Nothing outside the range is wanted. Repeat exactly the lines below from the one with "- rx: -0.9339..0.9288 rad" through the one with "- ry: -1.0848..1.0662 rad".

## DATA FOR ANALYSIS
++++
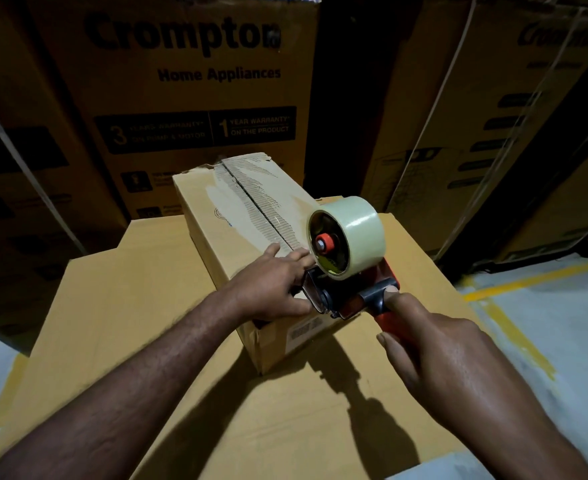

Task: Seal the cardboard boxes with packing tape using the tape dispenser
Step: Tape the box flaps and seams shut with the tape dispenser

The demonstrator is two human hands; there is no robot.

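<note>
Wrapped around the red handle, the right hand (434, 344) held the dispenser (348, 271), thumb pressed on its grey neck, arm reaching in from the near right. Its front end sat on the near end of the small box (226, 237). Beside it the left hand (271, 289) lay flat, fingers spread on the box top by the seam. Beneath was a large box (140, 306); branded cartons (188, 81) stood beyond.

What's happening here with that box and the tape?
A person is taping a small cardboard box shut. Their right hand grips the red tape dispenser at the box's near end, over the centre seam. Their left hand presses on the box top beside it. The box sits on a larger carton.
</note>
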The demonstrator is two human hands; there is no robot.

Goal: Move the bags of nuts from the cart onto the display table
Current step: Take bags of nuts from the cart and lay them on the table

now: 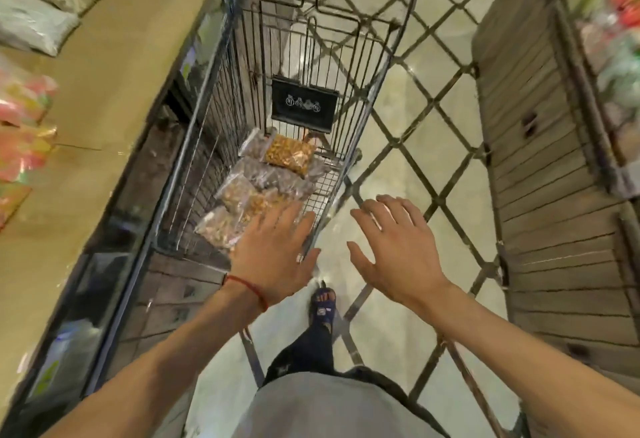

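Note:
A dark wire shopping cart [221, 98] stands in the aisle below me. Several clear bags of nuts lie in its basket: an orange-brown bag [289, 154] at the far end, a dark brown bag [273, 179] behind it, and pale tan bags [216, 228] nearest me. My left hand [273, 257], with a red string at the wrist, hovers open over the near end of the basket, fingers spread just above the closest bags. My right hand [394, 250] is open over the floor, to the right of the cart's rim. The tan display table [114, 66] runs along the left.
Silvery and pink packets [24, 98] lie on the display table's left part. A wooden slatted stand [540, 195] with colourful goods borders the aisle on the right. Pale tiled floor with dark diagonal lines lies between. My sandalled foot [323, 306] is behind the cart.

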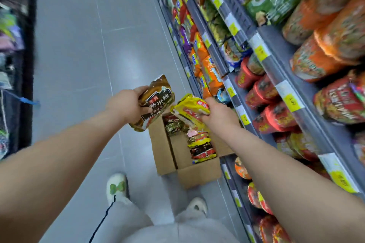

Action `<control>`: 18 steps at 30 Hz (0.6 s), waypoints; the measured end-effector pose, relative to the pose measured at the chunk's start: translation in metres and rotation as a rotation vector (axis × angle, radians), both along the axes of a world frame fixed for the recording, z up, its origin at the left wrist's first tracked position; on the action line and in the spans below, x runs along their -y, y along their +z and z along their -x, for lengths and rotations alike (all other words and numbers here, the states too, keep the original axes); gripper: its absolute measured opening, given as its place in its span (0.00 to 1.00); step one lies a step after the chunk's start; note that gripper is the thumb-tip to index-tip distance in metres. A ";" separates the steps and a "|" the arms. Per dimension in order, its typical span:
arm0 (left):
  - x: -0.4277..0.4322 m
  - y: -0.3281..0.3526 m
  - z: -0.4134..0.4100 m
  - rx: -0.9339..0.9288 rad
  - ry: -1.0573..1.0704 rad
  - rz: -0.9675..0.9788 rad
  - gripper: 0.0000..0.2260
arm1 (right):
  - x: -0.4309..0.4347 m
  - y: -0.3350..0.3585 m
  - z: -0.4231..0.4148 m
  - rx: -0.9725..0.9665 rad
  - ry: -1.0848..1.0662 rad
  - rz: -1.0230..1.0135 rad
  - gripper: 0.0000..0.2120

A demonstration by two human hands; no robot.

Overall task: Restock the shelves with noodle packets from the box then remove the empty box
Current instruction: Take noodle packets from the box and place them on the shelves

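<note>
A brown cardboard box (pixel 184 173) stands open on the floor against the foot of the shelves, with several noodle packets (pixel 199 144) lying inside. My left hand (pixel 126 104) grips a brown noodle packet (pixel 156 100) above the box's far left corner. My right hand (pixel 219 114) grips a yellow noodle packet (pixel 189 108) just right of it, over the box. The shelves (pixel 276 77) run along the right, filled with bowl noodles and bagged noodles.
Grey tiled floor (pixel 83 45) stretches ahead down the aisle. A dark rack of goods (pixel 13 55) lines the left side. My two white shoes (pixel 116 187) stand just before the box. Yellow price tags (pixel 292 102) edge the shelf rails.
</note>
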State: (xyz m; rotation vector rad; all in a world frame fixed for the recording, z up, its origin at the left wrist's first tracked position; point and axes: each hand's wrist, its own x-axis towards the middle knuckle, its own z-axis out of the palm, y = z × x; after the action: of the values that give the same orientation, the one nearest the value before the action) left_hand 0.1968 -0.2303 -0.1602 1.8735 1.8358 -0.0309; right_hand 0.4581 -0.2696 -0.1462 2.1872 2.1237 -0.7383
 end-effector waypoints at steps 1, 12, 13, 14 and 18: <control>-0.007 0.007 0.014 0.017 0.014 -0.017 0.32 | -0.008 0.006 0.014 0.002 -0.019 -0.015 0.13; -0.092 0.074 0.225 0.316 0.158 -0.133 0.30 | -0.088 0.081 0.221 0.007 -0.139 -0.276 0.14; -0.103 0.079 0.235 0.343 0.168 -0.137 0.30 | -0.095 0.086 0.232 0.015 -0.145 -0.296 0.14; -0.114 0.083 0.244 0.379 0.175 -0.139 0.29 | -0.103 0.091 0.242 0.018 -0.158 -0.315 0.15; -0.169 0.100 0.262 0.467 0.168 -0.169 0.28 | -0.148 0.105 0.267 0.037 -0.202 -0.376 0.14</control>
State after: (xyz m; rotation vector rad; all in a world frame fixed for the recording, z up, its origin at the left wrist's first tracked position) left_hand -0.0652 -0.0609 -0.0603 1.6469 1.6925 0.5863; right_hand 0.1908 -0.1212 -0.0412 2.6033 2.1953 -0.3147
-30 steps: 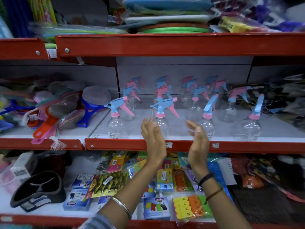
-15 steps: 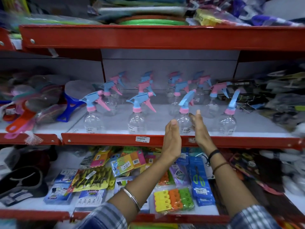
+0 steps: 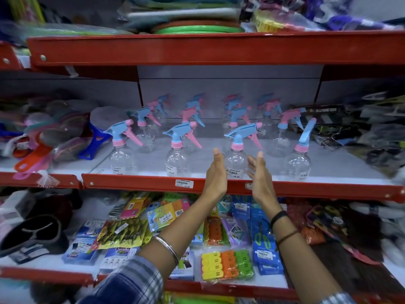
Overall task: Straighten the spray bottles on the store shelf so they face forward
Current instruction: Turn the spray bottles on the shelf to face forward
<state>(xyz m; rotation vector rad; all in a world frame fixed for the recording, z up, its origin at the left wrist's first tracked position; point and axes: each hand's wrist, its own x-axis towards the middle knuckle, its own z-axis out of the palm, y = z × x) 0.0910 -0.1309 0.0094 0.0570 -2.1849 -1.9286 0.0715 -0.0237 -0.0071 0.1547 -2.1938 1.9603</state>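
Note:
Several clear spray bottles with blue and pink trigger heads stand in rows on the middle red shelf. In the front row, the third bottle has its blue nozzle pointing left. My left hand and my right hand are raised flat on either side of it, palms facing each other, a small gap from the bottle, holding nothing. The far-right front bottle has its head turned differently from the others. The two left front bottles point left.
The red upper shelf overhangs the bottles. Brushes and scrubbers crowd the left of the middle shelf; dark packaged goods lie at its right. Packets and colourful clips fill the lower shelf beneath my forearms.
My hands moved right from the second front bottle to the third. That bottle's nozzle has turned to point left. The view has shifted right.

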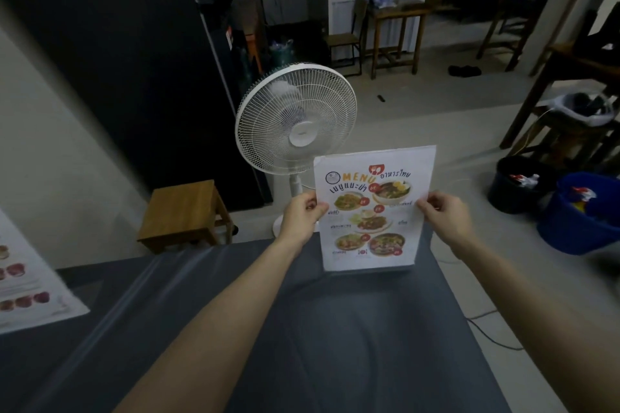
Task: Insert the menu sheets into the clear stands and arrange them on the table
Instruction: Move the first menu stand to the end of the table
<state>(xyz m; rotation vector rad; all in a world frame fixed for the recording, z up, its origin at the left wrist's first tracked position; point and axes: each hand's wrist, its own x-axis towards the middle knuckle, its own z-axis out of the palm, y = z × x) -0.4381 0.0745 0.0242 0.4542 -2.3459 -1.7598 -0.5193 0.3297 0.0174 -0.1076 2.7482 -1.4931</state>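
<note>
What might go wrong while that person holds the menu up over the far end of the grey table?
1. The menu stand is held upright near the far edge of the grey table; set down there, it might tip off onto the floor.
2. The left hand and right hand pinch only its side edges, so the smooth plastic may slip from that grip.
3. The white fan stands just behind; if it is running, air could topple a light stand.

The menu sheet (372, 208) is glossy printed paper; the counter (335, 329) wears smooth grey cloth; the stool (184, 208) is matt wood.
</note>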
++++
## ANSWER SECTION
  - rx: -0.9339..0.9288 rad
  - ry: -1.0573..1.0704 rad
  - rz: -0.9675..0.9788 rad
  - gripper: 0.0000..0.2260
arm1 (right):
  - x: -0.4309..0.4347 m
  - y: -0.3350..0.3585 m
  - z: -0.4231..0.4148 m
  - rx: -0.9725..0.9665 rad
  - ry: -1.0848..1.0662 rad

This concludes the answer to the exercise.